In addition to the decreases in mRNA expression of the polysialyltransferases discussed above, sialylation could also be influenced by the decrease expression of the sialidase gene NEU4. There are four main mammalian sialidases, NEU1, NEU2, NEU3, and NEU4 (Glanz et al., 2019). NEU1 is a lysosomal sialidase that participates in lysosomal exocytosis, NEU2 is primarily a cytoplasmic sialidase and plays a role in neuronal differentiation, NEU3 is a plasma membrane sialidase involved in ganglioside metabolism and regulation of transmembrane signaling, and NEU4 is located to lysosomes, mitochondria, and endoplasmic reticulum, has broad substrate specificity against sialylated glycoconjugates, and its expression has been linked to the clearance of storage materials from lysosomes, among other functions (Miyagi and Yamaguchi, 2012). In the present study, NEU4 gene expression was significantly decreased in PD substantia nigra. In Neu4–/– mice, NEU4 has been shown to be a ganglioside metabolizing enzyme, increasing relative amounts of GD1a ganglioside while substantially decreasing GM1 levels (Seyrantepe et al., 2008). Additionally, NEU4 has been suggested to regulate neuronal function through the degradation of polySia and may also play a role on immune function in microglia (Seyrantepe et al., 2008; Takahashi et al., 2012). Together, the data presented in the current paper suggest a dysregulation of sialylation in the PD substantia nigra that could have multiple negative influences on dopaminergic neuronal function and survival. In contrast to the significant changes observed in the substantia nigra, there were no significant changes in sialylation-related gene expression in the PD putamen.

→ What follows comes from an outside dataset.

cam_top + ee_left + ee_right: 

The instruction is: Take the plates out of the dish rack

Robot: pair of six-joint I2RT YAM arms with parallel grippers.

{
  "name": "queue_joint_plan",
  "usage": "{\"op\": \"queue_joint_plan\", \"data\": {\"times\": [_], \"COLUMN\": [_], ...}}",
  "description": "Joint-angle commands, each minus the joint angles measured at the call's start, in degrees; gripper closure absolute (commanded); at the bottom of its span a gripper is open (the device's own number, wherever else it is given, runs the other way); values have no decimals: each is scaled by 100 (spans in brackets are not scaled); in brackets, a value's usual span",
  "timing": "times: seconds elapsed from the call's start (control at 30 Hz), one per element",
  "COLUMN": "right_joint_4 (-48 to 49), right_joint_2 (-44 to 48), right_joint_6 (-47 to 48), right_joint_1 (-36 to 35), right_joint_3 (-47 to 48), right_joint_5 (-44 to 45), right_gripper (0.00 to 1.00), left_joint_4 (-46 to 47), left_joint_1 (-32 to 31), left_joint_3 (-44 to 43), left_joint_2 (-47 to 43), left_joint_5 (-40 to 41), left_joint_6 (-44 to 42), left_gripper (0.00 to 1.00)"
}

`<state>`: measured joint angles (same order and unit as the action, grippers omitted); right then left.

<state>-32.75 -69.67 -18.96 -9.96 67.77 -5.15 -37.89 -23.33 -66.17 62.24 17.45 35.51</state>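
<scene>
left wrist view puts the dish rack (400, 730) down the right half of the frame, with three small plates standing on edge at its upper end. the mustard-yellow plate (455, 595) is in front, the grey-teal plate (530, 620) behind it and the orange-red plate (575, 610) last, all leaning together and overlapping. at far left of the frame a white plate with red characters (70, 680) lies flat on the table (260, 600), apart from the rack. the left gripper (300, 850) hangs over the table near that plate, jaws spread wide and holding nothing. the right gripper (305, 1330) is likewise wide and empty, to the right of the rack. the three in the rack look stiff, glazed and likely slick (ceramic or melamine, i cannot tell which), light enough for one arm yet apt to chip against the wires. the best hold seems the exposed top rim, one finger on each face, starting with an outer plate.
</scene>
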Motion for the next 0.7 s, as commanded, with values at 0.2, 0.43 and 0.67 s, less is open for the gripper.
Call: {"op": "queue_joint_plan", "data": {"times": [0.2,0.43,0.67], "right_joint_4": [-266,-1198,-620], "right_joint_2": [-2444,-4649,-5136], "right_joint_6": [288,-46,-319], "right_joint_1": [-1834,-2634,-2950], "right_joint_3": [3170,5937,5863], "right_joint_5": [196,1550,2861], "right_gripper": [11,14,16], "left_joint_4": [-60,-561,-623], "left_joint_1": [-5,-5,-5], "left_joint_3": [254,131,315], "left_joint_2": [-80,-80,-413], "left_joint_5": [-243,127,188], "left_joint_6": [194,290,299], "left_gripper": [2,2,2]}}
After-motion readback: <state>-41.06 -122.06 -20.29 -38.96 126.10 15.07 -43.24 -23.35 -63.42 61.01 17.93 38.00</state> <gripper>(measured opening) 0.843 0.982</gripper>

Sphingosine-1-phosphate metabolism

Sphingosine-1-phosphate (S1P) is one the most potent signaling lipids, regulating several molecular events underlying cellular homeostasis and viability (Di Pardo and Maglione, 2018). S1P is normally synthesized by sphingosine kinase-1 and sphingosine kinase-2 (SPHK1 and SPHK2) and degraded by S1P phosphate phosphatase (SGPP) or S1P lyase (SGPL1). A balance between S1P synthesis and degradation is required for cellular homeostasis and normal cell functions (Di Pardo and Maglione, 2018). Decreased SPHK1/2 levels and increased SGPL1 levels are expected to decrease S1P levels, potentially impairing autophagic mechanisms, down-regulating pro-survival pathways, and promoting neurodegeneration (Di Pardo et al., 2019). Up-regulation of SGPL1 and reduced expression of SPHK1, with a subsequent decrease in S1P, has been associated with neurodegeneration in Alzheimer’s disease (He et al., 2010; Ceccom et al., 2014; Couttas et al., 2014) and has also been described in animal models of Huntington’s disease (HD) as well as in post-mortem brain tissues from patients with HD (Di Pardo et al., 2017). Interestingly, in HD transgenic mice, abnormally increased SGPL1 expression was observed at a very early stage of disease while SPHK1 and SPHK2 levels were not affected, suggesting that the process of dysregulation of S1P metabolism may begin very early in the disease process with alterations in expression SPHK1 and SPHK2 appearing as the disease progresses (Di Pardo et al., 2017). Importantly, pharmacological interventions aimed at modulating S1P metabolism were neuroprotective, suggesting modulation of S1P-metabolizing enzymes as potential druggable therapeutic targets for neuroprotection (Di Pardo et al., 2017). Although previous studies have demonstrated alterations in S1P metabolism using cellular and animal models of PD (Pyszko and Strosznajder, 2014; Sivasubramanian et al., 2015; Badawy et al., 2018; Motyl and Strosznajder, 2018; Zhang et al., 2018; Pepin et al., 2020) we believe the current report is the first to demonstrate this in post-mortem tissue from patients with PD. In contrast to the significant changes observed in the substantia nigra, there were no significant changes in expression of genes related to S1P metabolism in the PD putamen.

Lysosomal enzymes

Of the lysosomal-related genes examined, only GBA was affected in the PD substantia nigra and only GLB1 was affected in the PD putamen. GBA encodes for the lysosomal hydrolase β-glucocerebrosidase (GCase), that catalyzes the conversion of glucosylceramide into glucose and ceramide. Our finding of increased expression of GBA mRNA in the PD substantia nigra was surprising as others have reported decreased GBA gene expression in the substantia nigra in patients with sporadic PD (Chiasserini et al., 2015) and reduced GBA gene expression in brain regions with and without pathological synuclein aggregates and in early and late-stage sporadic PD (Murphy et al., 2014). The activity of GBA can be a ceramide source (Giussani et al., 2014) and ceramides play important roles in modulating membrane protein dynamics and signaling as well as modulating processes related to autophagy and mitochondrial-mediated apoptosis (Ferrazza et al., 2016). However, it is a decrease in GBA activity that is typically associated with increased ceramide levels and inhibition of autophagy and accumulation of synuclein. It is uncertain what the significance of an increase in GBA expression might be and how this may affect ceramide metabolism and accumulation as the relationship between GBA and ceramide levels is complex (Kurzawa-Akanbi et al., 2021).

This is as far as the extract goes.